In Francis' Vorstellung tanzte das Flugzeug durch die Wolken. In diesem schweren Sturm. Er erinnerte sich dunkel. Vor einem guten Monat. In Medmanham hatte er eine ganze Reihe Bäume entwurzelt. Der Sturm ... Mit einem Mal fiel ihm wieder sein SS- Lümmel-Foto ein. War es nicht unter den Bildern gewesen, die am 2. Juni von dem Aufklärer gemacht worden waren? Gleich nach dem Sturm. Die Insel lag durchaus in der Reichweite der kleinen Maschine. Vielleicht bestand zwischen dem schwarzen SS-Flugzeug und der Rothaarigen eine Verbindung. Kenneth kam vom Pinkeln zurück und quetschte sich wieder hinter den Tisch. Francis schaute ihn nachdenklich an. Sein Freund glotzte amüsiert zurück: „Was?!“ Kenneth glaubte einen halb irren Ausdruck im Gesicht seines Freundes zu erkennen. „Alles in Ordnung, Francis?“
„Ich denke nur nach. Ich hab' da vor ein paar Wochen ein Aufklärungsfoto auf den Tisch bekommen. Stammt vom 2. Juni. Dem Tag nach dem Sturm. Und darauf ist ein pechschwarzes Flugzeug zu sehen, Ju 52, das nur auf dem rechten Flügel als einziges eine SS-Rune trägt.“
„Na und?“, fragte Kenneth und streckte mit einem Gähnen seine Glieder.

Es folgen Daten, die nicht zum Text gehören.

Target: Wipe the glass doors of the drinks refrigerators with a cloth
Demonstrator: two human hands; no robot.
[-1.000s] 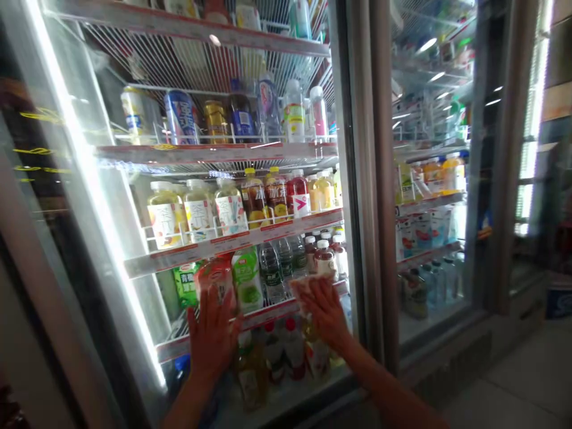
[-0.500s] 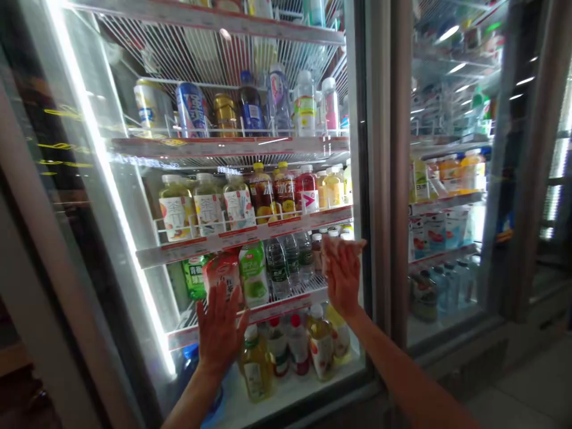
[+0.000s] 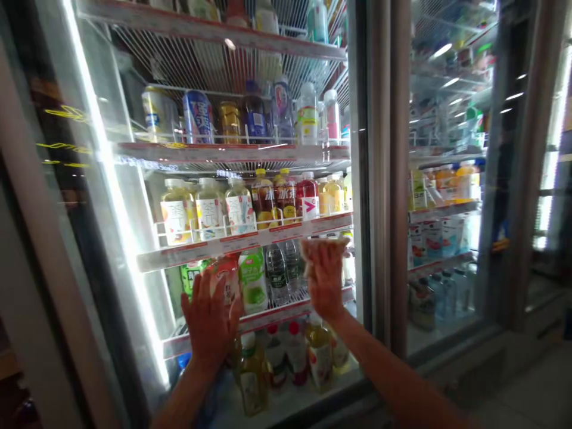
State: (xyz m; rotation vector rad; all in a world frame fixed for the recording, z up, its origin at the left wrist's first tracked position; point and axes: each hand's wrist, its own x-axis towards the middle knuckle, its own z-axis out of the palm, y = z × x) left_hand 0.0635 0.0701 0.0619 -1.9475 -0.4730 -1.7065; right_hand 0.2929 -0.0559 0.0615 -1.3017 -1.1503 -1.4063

„Na ja. Ein solches Flugzeug ist für uns in der Luftbildaufklärung neu. Dass die SS so etwas besitzt, ist neu. Scheint nur für besondere Fälle da zu sein. Es steht da auf dem Borkumer Marineflugplatz genau einen Tag, nachdem deine schöne Rothaarige abgeschossen wird. Eines ist sicher, dieses SS-Flugzeug ist auffällig. Und junge, rothaarige Frauen, die in Privatflugzeugen während eines Weltkrieges ins Land des Feindes fliegen, obwohl hinreichend bekannt ist, wie gut deren Flugsicherung funktioniert ... das ist ebenfalls sehr seltsam. Seltsam und sehr seltsam ergibt bei mir verdächtig. Stimmt's?“
„Zufall. Wahrscheinlich haben die von der SS mal wieder irgendwelche Leute auf der Insel wegen Unfähigkeit festgenommen oder neue Schweinereien ausbaldowert. Vielleicht macht Himmler ja auch Urlaub oder verteilt Orden.“
„Und was ist, wenn sie wegen der Rothaarigen da waren? Ich würde da mal hinterher forschen. Vielleicht habt ihr ja was übersehen.“
Kenneth glotzte ihn ungläubig an und zog schließlich seine Stirn in Falten. „Vielleicht sollte ich dir nicht mehr so viele Geschichten von deutschen Agenten erzählen“, murmelte er lapidar und nahm Sichtkontakt zu den beiden Blondinen auf, die sich an die Theke gestellt hatten.
Francis suchte achselzuckend ebenfalls die Toilette auf, und als er wieder zurückkam, hatte Kenneth die zwei jungen Frauen zu ihnen an den Tisch gelotst. Es wurde eine lange Nacht.
*
Anders als Francis gedacht hatte, ging Kenneth die Sache mit dem schwarzen SS-Sonderflug auf Borkum und dem notgelandeten Flugzeug mit der Rothaarigen nicht aus dem Kopf. Wenn zwei, nicht alltägliche Vorfälle zeitlich und räumlich zusammenfielen, konnte man zumindest mit etwas Fantasie eine Kausalität herstellen, die Aufmerksamkeit erregte. Vielleicht war es ja nur ein Zufall, aber man konnte ja nicht wissen. Außerdem hatte Kenneth es satt, seinen Hintern in eine Bratpfanne zu verwandeln. Er wollte mal wieder raus an die Luft und etwas Feldforschung, wie er es nannte, betreiben. Also bauschte er Francis' Information gehörig auf und bekam die Erlaubnis, nach Norwich zu fahren, um sich vor Ort mal etwas genauer umzuschauen.